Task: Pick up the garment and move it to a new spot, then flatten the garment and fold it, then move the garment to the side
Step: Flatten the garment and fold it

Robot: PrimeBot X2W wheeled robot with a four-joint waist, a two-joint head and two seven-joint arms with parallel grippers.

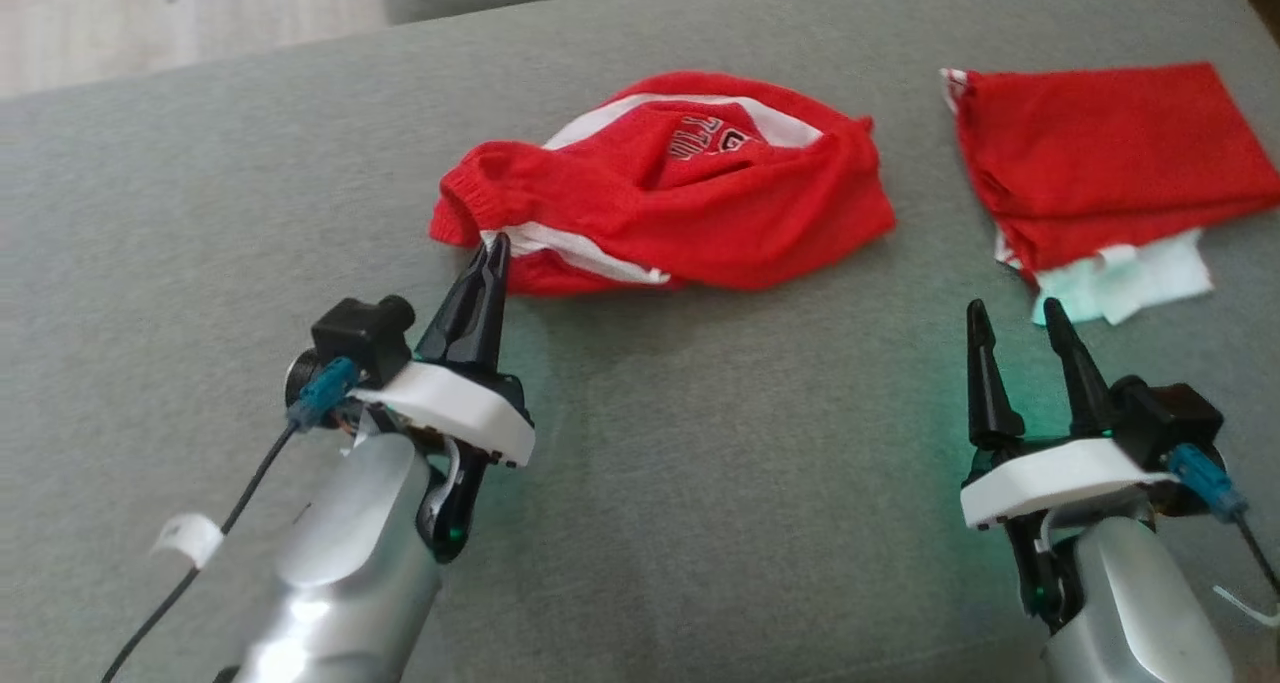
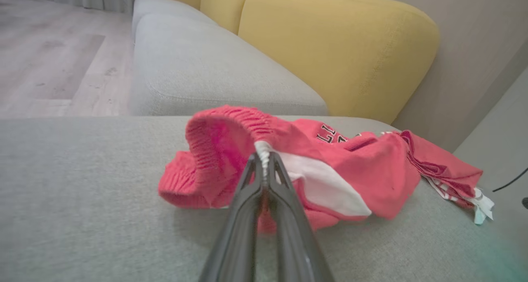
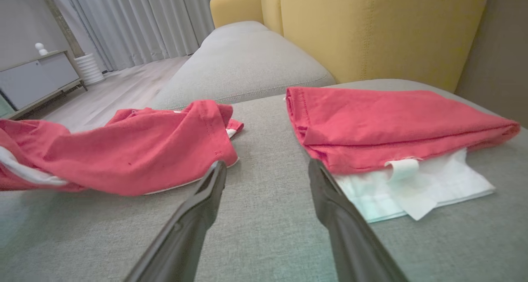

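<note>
A crumpled pair of red shorts (image 1: 690,188) with white stripes and a printed logo lies in the middle of the grey sofa seat (image 1: 700,463). My left gripper (image 1: 496,248) is shut on the shorts' white-striped edge beside the elastic waistband, pinching the cloth (image 2: 262,150) between its tips. The same red shorts (image 3: 136,150) show at the left of the right wrist view. My right gripper (image 1: 1012,315) stands open above bare seat, apart from the shorts, with nothing between its fingers (image 3: 214,183).
A folded red garment (image 1: 1110,163) with a white piece (image 1: 1130,278) under it lies at the right, just beyond the right gripper. Yellow backrest cushions (image 2: 338,46) rise behind. The wooden floor (image 1: 150,13) lies past the seat's far left edge.
</note>
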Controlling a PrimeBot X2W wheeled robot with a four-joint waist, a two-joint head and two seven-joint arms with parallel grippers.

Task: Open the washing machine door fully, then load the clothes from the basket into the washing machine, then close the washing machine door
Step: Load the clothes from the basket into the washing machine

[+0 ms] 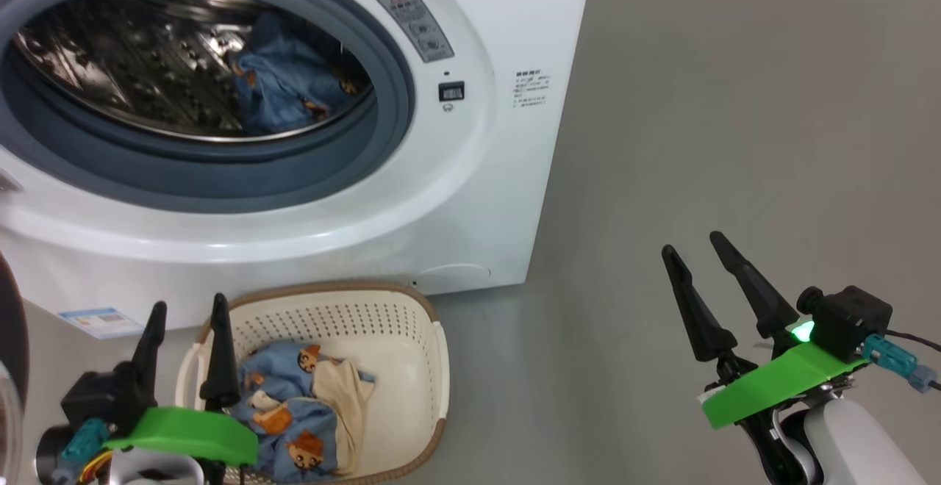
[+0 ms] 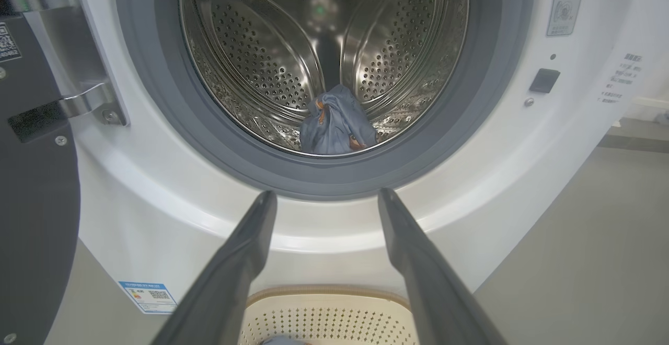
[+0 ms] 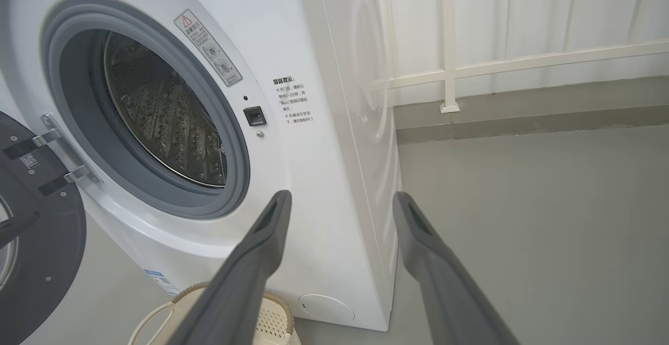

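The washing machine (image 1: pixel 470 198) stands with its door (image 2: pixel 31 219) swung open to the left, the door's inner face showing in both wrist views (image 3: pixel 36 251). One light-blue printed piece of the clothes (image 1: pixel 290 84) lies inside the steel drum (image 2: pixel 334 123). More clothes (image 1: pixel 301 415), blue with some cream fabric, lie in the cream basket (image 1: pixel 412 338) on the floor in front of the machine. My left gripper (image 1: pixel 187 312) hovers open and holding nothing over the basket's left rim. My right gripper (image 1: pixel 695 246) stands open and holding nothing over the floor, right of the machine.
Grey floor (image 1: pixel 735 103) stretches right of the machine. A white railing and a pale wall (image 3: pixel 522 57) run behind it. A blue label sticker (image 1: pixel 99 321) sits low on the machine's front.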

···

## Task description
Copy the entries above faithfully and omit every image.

## Result of this task
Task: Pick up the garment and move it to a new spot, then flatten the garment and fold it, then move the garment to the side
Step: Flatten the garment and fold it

Robot: PrimeBot X2W wheeled robot with a four-joint waist, a two-joint head and two seven-joint arms with parallel grippers.


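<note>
A crumpled pair of red shorts (image 1: 690,188) with white stripes and a printed logo lies in the middle of the grey sofa seat (image 1: 700,463). My left gripper (image 1: 496,248) is shut on the shorts' white-striped edge beside the elastic waistband, pinching the cloth (image 2: 262,150) between its tips. The same red shorts (image 3: 136,150) show at the left of the right wrist view. My right gripper (image 1: 1012,315) stands open above bare seat, apart from the shorts, with nothing between its fingers (image 3: 214,183).
A folded red garment (image 1: 1110,163) with a white piece (image 1: 1130,278) under it lies at the right, just beyond the right gripper. Yellow backrest cushions (image 2: 338,46) rise behind. The wooden floor (image 1: 150,13) lies past the seat's far left edge.
</note>
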Controlling a PrimeBot X2W wheeled robot with a four-joint waist, a two-joint head and two seven-joint arms with parallel grippers.

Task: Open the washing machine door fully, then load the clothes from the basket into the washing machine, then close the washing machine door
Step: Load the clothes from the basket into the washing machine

[+0 ms] 
[+0 ms] 
[+0 ms] 

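The washing machine (image 1: pixel 470 198) stands with its door (image 2: pixel 31 219) swung open to the left, the door's inner face showing in both wrist views (image 3: pixel 36 251). One light-blue printed piece of the clothes (image 1: pixel 290 84) lies inside the steel drum (image 2: pixel 334 123). More clothes (image 1: pixel 301 415), blue with some cream fabric, lie in the cream basket (image 1: pixel 412 338) on the floor in front of the machine. My left gripper (image 1: pixel 187 312) hovers open and holding nothing over the basket's left rim. My right gripper (image 1: pixel 695 246) stands open and holding nothing over the floor, right of the machine.
Grey floor (image 1: pixel 735 103) stretches right of the machine. A white railing and a pale wall (image 3: pixel 522 57) run behind it. A blue label sticker (image 1: pixel 99 321) sits low on the machine's front.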

The output for this exercise is finished.